District Judge Besford’s Findings
- The original Bill of Costs was mis-certified and upon the balance of probabilities, DJ Besford could not be satisfied that the signature of compliance could be relied upon.
- The service of an amended Bill of Costs was due to the points raised in the Points of Dispute and not Rapid’s acceptance that the original rate claimed breached the indemnity principle.
- Mr Thompson’s witness statement and oral evidence is flawed.
Due to these reasons, DJ Besford could not be satisfied that the two CFAs were valid retainers between Rapid and the Claimant and struck out the Claimant’s claim for costs.

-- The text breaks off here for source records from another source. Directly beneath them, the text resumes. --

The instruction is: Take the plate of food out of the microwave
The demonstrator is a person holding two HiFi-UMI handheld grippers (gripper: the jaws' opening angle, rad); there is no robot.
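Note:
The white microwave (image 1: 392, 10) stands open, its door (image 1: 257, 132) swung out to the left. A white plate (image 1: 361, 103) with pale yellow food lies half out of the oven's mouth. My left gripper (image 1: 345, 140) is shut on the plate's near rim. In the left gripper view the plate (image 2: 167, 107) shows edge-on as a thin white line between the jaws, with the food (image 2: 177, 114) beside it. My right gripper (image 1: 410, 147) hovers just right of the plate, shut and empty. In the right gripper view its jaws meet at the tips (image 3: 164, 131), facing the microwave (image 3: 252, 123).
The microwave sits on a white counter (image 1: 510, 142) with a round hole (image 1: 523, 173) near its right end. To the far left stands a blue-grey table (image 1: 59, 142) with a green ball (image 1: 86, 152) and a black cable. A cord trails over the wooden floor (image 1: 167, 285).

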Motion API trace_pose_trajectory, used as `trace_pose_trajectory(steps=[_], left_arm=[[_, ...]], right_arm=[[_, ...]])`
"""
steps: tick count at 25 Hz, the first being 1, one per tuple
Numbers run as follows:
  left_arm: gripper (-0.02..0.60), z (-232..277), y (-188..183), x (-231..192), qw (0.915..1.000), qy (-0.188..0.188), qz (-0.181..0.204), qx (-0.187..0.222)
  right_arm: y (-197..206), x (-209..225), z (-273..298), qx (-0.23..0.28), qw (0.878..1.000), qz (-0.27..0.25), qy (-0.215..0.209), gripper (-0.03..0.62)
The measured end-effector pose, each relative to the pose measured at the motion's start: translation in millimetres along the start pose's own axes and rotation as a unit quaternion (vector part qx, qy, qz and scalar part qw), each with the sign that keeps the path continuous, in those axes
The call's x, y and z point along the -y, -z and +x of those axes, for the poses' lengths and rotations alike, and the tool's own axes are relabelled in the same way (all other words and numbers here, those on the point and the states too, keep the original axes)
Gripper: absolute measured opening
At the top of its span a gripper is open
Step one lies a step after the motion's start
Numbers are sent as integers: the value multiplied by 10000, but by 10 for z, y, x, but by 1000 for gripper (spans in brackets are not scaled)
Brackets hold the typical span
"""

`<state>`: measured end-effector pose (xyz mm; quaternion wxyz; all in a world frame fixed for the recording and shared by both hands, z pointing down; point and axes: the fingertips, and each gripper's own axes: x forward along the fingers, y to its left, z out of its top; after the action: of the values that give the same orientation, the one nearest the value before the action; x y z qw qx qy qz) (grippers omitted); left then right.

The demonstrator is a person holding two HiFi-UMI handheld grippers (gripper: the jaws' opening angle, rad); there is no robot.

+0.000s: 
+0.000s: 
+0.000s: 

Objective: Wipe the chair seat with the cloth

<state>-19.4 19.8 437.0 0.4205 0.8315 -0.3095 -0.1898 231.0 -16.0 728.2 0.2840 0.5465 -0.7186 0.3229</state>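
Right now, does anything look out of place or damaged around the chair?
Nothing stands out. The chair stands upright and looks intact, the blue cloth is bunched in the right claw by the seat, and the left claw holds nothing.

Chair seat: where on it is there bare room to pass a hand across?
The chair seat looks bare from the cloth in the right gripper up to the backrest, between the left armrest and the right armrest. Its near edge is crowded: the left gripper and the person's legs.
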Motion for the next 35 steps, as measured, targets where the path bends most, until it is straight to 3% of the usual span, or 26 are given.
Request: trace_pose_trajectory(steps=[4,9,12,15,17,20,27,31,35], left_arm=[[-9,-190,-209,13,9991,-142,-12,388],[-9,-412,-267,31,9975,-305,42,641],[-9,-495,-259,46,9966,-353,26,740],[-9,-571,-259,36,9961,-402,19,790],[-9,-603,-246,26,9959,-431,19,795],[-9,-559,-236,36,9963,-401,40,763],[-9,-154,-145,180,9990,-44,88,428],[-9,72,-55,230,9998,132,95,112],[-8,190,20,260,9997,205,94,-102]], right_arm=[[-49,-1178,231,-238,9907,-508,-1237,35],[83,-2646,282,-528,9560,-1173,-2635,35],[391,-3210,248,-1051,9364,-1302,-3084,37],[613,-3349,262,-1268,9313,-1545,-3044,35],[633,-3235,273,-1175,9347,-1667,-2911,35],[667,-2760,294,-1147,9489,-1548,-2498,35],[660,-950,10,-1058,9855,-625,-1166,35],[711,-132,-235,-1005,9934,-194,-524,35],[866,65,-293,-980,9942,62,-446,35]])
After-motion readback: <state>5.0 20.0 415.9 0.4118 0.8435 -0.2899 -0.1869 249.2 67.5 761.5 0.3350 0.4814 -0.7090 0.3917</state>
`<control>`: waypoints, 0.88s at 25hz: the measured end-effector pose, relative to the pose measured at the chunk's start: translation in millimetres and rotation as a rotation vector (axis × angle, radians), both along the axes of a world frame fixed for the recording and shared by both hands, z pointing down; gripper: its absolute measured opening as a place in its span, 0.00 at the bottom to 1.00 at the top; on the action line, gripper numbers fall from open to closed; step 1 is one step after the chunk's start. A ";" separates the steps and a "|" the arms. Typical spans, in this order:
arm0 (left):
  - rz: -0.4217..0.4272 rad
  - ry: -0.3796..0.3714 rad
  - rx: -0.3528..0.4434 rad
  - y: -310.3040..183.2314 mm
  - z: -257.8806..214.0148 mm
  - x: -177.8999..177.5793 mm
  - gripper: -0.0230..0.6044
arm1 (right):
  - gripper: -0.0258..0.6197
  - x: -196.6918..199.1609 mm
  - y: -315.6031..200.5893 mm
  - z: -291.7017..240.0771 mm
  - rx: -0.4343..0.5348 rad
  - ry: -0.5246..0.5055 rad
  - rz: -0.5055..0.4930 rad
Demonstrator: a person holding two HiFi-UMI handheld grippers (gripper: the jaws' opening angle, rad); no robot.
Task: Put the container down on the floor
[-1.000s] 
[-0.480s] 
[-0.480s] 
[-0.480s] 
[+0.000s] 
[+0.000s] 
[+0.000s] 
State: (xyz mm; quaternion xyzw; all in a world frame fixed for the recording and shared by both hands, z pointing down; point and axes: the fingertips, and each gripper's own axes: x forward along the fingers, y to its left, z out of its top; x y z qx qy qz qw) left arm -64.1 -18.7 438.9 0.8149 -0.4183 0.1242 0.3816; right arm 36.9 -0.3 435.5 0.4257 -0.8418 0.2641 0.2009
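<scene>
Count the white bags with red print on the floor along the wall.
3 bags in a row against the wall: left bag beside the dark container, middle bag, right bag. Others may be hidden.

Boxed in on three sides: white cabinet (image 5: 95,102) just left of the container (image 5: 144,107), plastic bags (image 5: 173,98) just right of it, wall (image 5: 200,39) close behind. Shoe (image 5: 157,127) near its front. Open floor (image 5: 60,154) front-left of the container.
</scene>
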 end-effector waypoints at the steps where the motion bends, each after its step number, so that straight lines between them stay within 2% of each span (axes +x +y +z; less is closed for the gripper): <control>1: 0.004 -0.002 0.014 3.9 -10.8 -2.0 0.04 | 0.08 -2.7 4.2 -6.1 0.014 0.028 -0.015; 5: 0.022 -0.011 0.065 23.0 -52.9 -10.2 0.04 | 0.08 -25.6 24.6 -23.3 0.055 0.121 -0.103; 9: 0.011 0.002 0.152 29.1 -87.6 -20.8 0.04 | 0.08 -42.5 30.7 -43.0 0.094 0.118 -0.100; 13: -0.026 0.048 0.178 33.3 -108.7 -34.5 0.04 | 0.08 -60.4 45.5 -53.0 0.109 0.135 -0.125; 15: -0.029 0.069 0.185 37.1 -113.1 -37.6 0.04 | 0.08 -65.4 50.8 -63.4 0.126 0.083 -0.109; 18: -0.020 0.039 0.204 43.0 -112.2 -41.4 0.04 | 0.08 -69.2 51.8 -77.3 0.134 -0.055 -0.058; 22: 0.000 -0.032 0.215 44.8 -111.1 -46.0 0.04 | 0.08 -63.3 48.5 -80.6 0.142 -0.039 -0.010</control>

As a consequence of having no valid retainer, Rapid were not able to recover any of their costs from the Claimant apart from disbursements that had been incurred and paid out prior to the assessment hearing.
Conclusion
Solicitors should ensure that the retainers they have entered into with their clients are valid as if a Court finds them not to be, they are at risk of losing their entitlement to claim their costs on an inter-partes basis and from their client. It was implied that the easiest way to overcome any issues is to ensure that you comply with the rules by disclosing your retainer documents or providing a statement of reasons and ensuring your retainer documents are available to the Judge at an assessment.